Configure your pppoe credentials and leave all the rest on its default value and see what happens.
Then please show us the result and your current network config in text form here.
The most likely problem is that you have the the device for the wan6 interface set incorrectly. It should be @wan (which is the pppoe tunnel) not wan(the physical device).
If that doesnt fix it then as suggested above , post your configuration details.
Connect to your OpenWrt device using ssh and copy the output of the following commands and post it here using the "Preformatted text </> " button:
Remember to redact passwords, MAC addresses and any public IP addresses you may have:
The wan6 interface should be set to DHCPv6 client.
You should also change the wan interface settings.
Change the 'Obtain IPV6 address' to Manual in advanced settings. With it set to Automatic its creating the wan_6 interface dynamically. Set to manual it will use the wan6 interface.
OR you could just keep it simple, leave the wan 'Obtain IPv6 address' set to automatic and delete the wan6 interface completely!
You do not need anything with the defaults. Only proto pppoe and the credentials.

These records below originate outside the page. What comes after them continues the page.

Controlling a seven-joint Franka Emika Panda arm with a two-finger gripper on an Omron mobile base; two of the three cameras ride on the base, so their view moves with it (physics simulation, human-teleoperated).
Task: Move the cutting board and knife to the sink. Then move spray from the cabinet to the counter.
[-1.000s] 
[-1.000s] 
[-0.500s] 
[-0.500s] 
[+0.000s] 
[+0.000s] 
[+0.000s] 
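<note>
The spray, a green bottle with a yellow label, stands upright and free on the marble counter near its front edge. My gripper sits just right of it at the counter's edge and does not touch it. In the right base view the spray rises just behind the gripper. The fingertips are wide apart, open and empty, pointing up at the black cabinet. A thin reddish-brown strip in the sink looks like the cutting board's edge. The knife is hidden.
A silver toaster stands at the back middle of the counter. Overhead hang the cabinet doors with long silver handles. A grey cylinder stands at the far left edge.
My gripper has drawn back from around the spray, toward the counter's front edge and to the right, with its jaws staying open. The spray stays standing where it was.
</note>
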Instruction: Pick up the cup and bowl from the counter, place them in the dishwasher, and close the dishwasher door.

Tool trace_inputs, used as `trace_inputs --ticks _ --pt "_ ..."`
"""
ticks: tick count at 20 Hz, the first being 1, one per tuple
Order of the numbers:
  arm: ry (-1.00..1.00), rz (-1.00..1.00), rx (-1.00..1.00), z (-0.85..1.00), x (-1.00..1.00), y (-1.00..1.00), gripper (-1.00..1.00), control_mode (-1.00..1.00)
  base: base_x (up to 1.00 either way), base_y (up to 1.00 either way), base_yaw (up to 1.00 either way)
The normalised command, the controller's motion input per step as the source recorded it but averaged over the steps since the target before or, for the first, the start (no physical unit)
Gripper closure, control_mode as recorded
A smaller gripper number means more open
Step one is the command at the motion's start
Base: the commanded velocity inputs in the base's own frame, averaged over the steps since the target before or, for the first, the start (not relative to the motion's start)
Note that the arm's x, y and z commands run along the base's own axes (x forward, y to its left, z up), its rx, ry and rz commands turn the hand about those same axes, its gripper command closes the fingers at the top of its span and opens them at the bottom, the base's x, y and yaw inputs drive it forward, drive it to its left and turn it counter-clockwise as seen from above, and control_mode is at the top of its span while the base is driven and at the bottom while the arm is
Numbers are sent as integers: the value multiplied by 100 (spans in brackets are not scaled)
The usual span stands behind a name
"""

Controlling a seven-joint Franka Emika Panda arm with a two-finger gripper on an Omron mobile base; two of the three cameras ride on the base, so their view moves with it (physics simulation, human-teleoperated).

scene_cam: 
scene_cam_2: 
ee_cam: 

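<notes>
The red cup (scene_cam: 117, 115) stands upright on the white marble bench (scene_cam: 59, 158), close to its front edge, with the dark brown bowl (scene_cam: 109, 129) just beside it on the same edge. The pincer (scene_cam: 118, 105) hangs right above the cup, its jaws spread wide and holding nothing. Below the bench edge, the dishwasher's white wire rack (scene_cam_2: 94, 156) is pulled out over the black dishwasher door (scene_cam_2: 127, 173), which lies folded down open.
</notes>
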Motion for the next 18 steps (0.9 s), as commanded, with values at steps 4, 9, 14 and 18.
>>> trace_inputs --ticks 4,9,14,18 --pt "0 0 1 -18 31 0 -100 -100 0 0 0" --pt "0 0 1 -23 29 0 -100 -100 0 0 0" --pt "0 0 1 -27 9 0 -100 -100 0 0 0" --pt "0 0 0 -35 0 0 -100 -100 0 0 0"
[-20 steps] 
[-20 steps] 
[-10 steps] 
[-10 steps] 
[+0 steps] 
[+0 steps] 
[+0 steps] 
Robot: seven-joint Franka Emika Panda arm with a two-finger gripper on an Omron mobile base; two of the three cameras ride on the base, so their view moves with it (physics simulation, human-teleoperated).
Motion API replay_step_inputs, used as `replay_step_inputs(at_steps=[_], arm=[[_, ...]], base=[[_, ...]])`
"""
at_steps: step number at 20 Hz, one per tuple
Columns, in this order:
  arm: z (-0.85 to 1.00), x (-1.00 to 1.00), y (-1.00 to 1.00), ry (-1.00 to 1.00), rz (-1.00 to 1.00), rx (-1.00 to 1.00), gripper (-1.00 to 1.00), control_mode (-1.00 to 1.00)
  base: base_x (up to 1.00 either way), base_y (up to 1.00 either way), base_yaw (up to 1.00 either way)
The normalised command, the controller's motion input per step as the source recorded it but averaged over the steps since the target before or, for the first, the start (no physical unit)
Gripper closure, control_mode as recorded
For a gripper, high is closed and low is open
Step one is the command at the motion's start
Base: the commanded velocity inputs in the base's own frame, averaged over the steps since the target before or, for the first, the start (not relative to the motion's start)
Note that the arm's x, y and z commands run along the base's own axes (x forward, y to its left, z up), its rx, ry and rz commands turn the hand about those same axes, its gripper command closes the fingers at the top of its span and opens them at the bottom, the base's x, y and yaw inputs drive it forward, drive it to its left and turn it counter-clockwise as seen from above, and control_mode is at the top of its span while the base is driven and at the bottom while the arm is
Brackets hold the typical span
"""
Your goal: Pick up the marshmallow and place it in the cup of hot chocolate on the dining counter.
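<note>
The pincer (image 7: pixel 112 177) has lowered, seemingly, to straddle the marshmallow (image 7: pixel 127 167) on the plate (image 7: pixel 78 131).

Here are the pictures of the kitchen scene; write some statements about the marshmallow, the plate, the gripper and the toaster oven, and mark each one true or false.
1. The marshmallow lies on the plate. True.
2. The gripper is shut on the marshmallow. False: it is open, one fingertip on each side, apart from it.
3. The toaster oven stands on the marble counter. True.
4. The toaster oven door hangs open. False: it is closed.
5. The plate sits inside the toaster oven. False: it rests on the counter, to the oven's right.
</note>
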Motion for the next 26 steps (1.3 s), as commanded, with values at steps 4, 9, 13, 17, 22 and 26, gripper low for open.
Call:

Per default wan6 is set to dhcpv6 client and tries to request an address and a delegated prefix too.
How do I should know if you use pictures and no text and delete all meaningful information?
Again. The defaulta on OpenWrt gives you a delegated prefix if the ISP handes it out and OpenWrt assigns a prefix to lan by default too.
I don't know what you configured on your clients.
You still have two IPv6 intefaces , either remove the wan6 one, leaving the wan 'Obtain IPv6 address' set to automatic or set it to manual, save and reboot and the wan_6 interface should disappear
That screenshot shows you're getting an IPv6 prefix allocated and the router is being assigned an IPv6 address. It looks like your devices on the LAN arent being assigned IPv6. Check the 'IPv6 prefix filter' on the LAN Advanced settings, make sure its set to wan6.
Your LAN section of /etc/config/network should then look something like this
I'm out of this thread. Why is nobody listing and just leaves the defaults alone?
If you have no idea what you are doing then please don't fiddle with stuff you don't understand.
Yes, I agree but @cah1982 HAS changed from the defaults and the config needs checking to get it back to something like the default unless he/she is prepared to reset it all and start again...
I honestly didnt know i was changing any defaults if i had just switch protocals to PPPoE and added the user name, changing it back, I thought it would go back to defaults
config interface 'lan'
option device 'br-lan'
option proto 'static'
option netmask '255.255.255.0'
option ip6assign '64'
option ipaddr '192.168.0.1'
list dns '192.168.0.1'
list ip6class 'wan6'
config interface 'wan6'
option device '@wan'
option proto 'dhcpv6'
option reqaddress 'try'
option reqprefix 'auto'
Its fine, you can ignore those, its just how I've got my config.
So your LAN devices ought to be getting IPv6 addresses.
Assuming you have a windows device , what does IPCONFIG show ?
You are not getting routed GUA (globally unique) IPv6 addresses allocated on the LAN. The fd98... addresses are ULA (Unique local). Hence the test is failing.
I'm not familiar with the use of Adguard but I wouldnt expect that to be an issue.